▸ **Task instructions**: Two lines in the data below mark the range: the one with "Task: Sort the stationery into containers" and the one with "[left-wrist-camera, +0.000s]". Return both, along with every line between them, exactly.

** Given information follows **

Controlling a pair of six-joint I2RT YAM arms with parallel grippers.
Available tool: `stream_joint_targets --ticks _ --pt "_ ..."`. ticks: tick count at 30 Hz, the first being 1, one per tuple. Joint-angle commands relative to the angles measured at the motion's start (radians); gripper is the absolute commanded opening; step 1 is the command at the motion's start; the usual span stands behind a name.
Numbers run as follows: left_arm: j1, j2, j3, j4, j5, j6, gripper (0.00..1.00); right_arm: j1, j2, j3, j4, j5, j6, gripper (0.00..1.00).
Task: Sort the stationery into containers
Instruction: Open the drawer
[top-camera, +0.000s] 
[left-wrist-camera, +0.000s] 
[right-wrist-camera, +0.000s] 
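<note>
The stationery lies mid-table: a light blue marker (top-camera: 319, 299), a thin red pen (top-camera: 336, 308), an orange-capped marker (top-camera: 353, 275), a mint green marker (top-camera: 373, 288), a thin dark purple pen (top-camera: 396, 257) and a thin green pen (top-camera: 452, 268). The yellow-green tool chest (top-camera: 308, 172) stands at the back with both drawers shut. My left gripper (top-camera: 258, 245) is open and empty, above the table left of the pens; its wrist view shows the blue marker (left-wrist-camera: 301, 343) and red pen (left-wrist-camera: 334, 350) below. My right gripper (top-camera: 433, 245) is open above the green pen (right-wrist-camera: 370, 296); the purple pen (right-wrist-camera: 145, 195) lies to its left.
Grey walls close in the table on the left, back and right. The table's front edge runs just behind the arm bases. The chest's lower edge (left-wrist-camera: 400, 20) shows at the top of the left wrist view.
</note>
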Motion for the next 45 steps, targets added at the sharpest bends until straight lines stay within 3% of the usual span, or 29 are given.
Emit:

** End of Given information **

▸ **Task output**:
Task: Sort the stationery into containers
Instruction: Open the drawer
[top-camera, +0.000s] 
[left-wrist-camera, +0.000s] 

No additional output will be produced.